What needs to be done: Wherever a line in the data below holds "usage", copy that line.

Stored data
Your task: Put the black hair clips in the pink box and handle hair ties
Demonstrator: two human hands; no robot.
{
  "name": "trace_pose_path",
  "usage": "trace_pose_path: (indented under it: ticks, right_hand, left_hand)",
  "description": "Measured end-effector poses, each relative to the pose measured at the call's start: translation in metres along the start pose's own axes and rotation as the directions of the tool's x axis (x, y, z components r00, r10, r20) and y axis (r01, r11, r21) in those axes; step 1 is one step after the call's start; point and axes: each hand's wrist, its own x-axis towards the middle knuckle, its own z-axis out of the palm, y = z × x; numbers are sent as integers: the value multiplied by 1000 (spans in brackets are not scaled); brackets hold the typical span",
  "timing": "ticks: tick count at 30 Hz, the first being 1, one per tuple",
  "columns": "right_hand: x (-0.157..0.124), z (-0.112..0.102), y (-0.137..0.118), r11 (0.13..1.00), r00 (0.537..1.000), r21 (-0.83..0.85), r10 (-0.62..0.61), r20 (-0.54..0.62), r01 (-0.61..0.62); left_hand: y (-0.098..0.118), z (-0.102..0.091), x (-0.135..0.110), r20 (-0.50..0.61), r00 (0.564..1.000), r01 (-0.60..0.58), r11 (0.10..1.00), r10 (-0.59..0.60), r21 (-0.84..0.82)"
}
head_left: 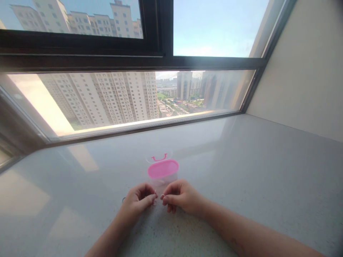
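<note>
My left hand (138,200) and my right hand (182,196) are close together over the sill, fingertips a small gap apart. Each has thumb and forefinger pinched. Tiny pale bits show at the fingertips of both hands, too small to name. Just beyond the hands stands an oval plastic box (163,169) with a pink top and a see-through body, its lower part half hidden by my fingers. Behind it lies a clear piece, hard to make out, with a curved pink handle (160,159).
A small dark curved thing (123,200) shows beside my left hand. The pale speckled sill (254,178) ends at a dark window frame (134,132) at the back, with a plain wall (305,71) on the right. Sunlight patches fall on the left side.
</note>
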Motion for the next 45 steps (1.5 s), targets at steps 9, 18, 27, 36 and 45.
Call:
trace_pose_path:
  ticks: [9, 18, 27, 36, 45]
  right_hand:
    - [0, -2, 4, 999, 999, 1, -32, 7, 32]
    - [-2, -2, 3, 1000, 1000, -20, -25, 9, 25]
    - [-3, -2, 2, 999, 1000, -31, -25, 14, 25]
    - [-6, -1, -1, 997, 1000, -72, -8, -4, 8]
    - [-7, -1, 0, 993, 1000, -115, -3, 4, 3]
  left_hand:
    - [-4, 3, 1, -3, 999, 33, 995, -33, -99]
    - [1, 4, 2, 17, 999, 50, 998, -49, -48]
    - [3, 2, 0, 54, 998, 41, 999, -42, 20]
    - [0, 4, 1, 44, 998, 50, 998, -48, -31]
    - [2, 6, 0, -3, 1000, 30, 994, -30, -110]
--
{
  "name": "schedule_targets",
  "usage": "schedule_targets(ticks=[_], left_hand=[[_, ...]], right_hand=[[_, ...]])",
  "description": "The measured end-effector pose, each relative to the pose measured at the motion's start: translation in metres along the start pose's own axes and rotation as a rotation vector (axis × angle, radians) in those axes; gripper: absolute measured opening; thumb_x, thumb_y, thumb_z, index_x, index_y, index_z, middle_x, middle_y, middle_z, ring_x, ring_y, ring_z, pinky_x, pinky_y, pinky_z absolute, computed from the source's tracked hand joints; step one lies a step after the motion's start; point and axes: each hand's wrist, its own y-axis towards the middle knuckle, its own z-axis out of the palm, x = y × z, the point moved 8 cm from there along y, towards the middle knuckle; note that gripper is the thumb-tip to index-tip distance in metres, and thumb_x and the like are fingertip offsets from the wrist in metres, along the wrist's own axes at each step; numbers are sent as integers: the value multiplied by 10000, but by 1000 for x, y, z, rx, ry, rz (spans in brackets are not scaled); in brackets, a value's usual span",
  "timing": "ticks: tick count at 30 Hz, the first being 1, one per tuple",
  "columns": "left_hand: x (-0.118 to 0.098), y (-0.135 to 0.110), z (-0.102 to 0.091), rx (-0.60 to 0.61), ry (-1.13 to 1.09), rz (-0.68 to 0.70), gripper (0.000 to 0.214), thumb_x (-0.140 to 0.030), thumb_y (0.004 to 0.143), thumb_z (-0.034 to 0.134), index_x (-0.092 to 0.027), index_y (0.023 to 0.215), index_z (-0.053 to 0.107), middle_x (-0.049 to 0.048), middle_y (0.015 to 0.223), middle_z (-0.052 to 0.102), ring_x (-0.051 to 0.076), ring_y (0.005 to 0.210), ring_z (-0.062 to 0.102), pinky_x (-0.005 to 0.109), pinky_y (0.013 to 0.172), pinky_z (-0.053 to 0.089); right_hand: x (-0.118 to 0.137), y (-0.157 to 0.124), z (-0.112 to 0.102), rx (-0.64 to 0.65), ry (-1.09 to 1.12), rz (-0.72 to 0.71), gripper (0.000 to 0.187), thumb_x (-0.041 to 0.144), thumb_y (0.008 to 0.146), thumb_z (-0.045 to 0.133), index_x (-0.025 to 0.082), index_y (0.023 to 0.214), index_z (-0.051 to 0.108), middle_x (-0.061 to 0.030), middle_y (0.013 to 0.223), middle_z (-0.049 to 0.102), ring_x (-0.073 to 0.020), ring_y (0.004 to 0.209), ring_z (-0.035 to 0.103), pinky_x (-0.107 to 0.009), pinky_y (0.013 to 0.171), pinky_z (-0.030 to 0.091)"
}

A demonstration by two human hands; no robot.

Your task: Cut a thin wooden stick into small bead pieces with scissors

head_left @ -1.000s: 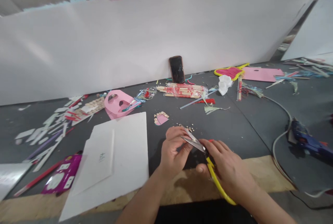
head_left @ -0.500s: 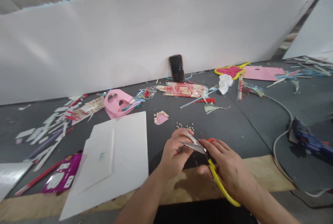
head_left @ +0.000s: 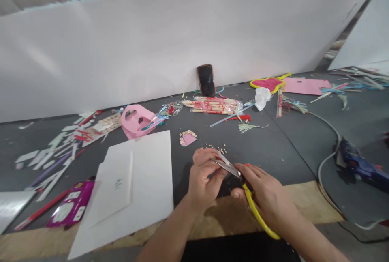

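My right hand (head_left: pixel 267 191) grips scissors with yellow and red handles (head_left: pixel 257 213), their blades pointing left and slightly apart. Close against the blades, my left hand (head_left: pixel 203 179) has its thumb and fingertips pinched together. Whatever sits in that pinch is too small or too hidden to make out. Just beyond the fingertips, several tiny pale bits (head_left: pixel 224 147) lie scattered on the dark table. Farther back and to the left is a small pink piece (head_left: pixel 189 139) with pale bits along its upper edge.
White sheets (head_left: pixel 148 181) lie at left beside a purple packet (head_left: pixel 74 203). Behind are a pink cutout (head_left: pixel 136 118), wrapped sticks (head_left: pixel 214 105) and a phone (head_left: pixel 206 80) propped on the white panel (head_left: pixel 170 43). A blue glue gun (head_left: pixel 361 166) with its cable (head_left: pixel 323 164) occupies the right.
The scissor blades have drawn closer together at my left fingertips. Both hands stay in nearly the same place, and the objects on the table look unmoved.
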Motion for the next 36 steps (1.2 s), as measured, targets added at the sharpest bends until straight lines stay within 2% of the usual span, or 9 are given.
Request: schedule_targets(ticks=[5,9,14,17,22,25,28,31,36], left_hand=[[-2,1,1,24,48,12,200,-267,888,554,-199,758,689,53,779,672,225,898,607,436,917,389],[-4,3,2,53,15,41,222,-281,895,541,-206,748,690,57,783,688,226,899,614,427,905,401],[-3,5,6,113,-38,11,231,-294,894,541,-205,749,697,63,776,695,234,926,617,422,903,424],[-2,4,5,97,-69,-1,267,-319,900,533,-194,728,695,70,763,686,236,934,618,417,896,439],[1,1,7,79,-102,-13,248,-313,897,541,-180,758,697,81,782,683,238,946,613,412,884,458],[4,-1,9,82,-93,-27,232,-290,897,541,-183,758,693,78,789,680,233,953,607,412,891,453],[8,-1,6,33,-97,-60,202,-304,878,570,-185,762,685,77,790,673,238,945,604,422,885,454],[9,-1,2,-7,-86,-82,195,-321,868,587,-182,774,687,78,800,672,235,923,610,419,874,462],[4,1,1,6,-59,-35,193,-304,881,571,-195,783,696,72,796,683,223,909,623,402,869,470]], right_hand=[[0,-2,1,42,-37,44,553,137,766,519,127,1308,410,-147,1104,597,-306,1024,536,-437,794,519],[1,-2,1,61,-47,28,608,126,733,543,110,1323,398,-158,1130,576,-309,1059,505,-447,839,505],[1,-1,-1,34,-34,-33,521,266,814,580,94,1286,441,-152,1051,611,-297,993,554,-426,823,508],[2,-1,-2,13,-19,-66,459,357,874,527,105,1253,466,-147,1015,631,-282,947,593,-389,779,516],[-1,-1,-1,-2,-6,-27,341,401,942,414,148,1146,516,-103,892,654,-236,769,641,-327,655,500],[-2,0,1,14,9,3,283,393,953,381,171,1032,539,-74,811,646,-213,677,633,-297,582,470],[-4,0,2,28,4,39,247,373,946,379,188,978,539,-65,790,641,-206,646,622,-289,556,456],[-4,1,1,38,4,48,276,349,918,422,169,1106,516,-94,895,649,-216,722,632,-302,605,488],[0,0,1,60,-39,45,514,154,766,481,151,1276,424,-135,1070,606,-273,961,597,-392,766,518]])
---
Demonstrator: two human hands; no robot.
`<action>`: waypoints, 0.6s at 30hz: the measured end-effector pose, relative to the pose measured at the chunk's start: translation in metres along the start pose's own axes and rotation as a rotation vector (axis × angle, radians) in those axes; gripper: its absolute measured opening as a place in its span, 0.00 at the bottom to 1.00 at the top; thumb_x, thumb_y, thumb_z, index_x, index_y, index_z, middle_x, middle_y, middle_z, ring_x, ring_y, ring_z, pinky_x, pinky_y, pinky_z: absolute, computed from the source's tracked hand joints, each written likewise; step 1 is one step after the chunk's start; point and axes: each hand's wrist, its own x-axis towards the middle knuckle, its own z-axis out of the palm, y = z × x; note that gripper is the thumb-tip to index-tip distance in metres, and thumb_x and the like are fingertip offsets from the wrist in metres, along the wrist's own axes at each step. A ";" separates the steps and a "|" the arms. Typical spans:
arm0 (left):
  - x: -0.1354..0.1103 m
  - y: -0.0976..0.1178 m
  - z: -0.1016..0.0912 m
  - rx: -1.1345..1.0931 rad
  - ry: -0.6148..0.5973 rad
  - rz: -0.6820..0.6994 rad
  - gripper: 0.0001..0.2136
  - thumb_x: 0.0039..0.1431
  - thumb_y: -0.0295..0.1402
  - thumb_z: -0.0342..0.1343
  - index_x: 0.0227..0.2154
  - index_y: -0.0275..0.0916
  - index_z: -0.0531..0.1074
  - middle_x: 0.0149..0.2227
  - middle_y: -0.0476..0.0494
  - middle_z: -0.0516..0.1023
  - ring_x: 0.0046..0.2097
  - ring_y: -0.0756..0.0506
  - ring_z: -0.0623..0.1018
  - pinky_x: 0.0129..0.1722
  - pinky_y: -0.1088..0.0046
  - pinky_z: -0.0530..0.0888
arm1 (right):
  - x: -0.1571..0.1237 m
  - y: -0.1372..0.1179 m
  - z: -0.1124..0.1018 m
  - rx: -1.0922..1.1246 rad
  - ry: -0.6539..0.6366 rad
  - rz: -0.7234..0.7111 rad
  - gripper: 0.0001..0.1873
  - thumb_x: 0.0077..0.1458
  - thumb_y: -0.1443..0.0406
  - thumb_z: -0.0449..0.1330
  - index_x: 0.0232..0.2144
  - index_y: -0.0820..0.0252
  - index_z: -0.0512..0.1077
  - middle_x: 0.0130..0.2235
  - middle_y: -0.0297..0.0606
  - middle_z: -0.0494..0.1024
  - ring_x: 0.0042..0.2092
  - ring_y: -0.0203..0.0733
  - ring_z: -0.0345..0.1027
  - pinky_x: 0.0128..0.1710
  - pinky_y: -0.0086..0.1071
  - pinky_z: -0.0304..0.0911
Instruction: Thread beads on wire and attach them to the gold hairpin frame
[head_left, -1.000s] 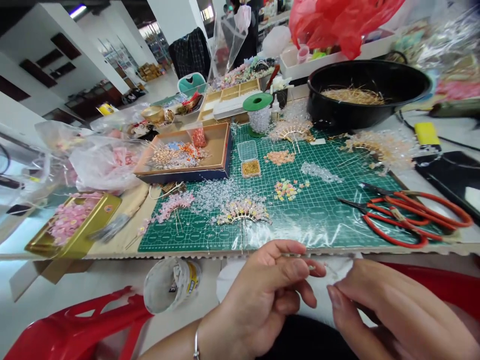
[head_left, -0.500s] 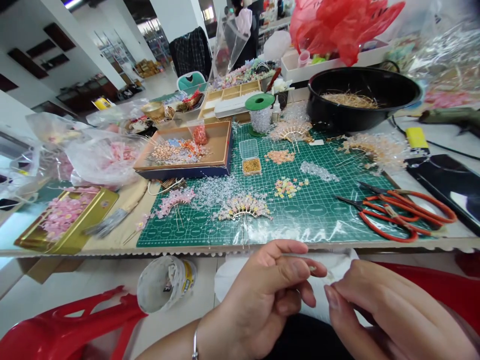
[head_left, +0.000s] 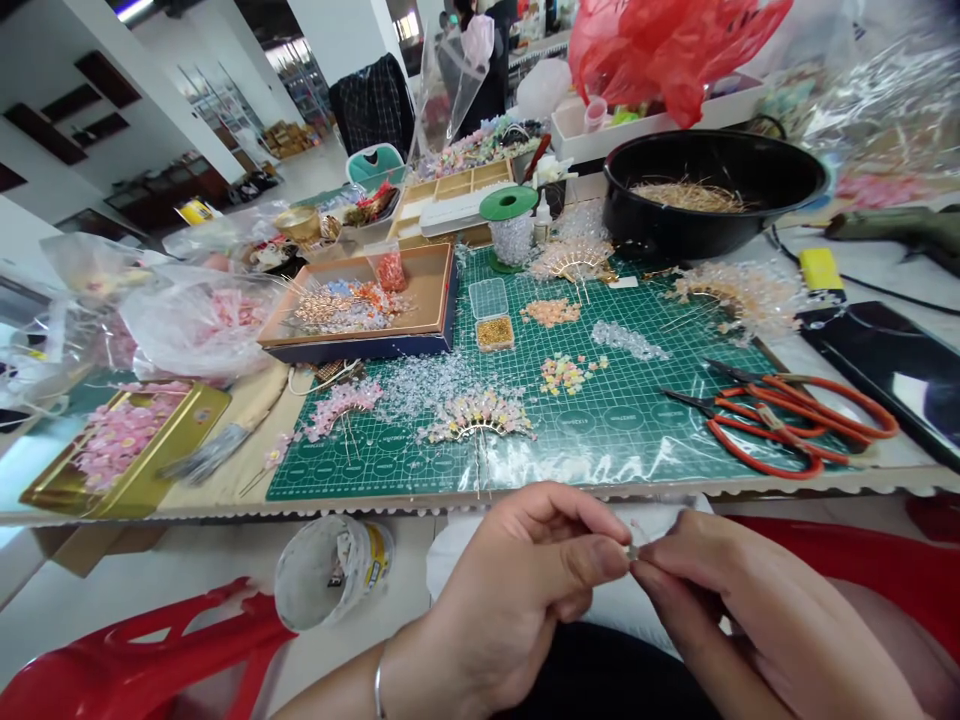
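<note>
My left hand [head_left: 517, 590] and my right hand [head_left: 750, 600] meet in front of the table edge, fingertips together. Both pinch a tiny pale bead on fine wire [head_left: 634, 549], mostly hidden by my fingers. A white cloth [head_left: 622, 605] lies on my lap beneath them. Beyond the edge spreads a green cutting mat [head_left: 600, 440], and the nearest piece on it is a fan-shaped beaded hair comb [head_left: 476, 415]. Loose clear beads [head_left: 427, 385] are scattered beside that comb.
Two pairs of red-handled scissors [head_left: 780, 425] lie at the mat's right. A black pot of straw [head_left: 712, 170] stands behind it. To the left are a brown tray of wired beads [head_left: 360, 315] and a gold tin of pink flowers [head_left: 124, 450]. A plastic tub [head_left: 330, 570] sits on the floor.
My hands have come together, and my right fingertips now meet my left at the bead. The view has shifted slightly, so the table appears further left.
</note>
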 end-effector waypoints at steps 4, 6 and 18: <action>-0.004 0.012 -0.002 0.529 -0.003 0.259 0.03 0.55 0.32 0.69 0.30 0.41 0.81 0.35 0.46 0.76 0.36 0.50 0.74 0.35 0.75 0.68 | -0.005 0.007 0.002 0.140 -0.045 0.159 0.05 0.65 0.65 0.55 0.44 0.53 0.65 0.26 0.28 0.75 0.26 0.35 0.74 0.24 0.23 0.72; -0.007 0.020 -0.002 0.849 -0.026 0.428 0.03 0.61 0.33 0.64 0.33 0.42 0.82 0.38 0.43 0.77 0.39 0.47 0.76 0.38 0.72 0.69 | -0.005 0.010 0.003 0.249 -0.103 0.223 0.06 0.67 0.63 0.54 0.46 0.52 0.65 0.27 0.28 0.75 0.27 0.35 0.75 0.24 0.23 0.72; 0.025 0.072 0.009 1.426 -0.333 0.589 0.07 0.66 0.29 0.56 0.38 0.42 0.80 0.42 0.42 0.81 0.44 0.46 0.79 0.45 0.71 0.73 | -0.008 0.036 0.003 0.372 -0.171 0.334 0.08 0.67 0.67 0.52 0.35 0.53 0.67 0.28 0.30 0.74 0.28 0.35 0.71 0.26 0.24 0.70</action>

Response:
  "usage": "trace_pose_path: (indented under it: ticks, right_hand, left_hand)",
  "usage": "schedule_targets(ticks=[_], left_hand=[[_, ...]], right_hand=[[_, ...]])",

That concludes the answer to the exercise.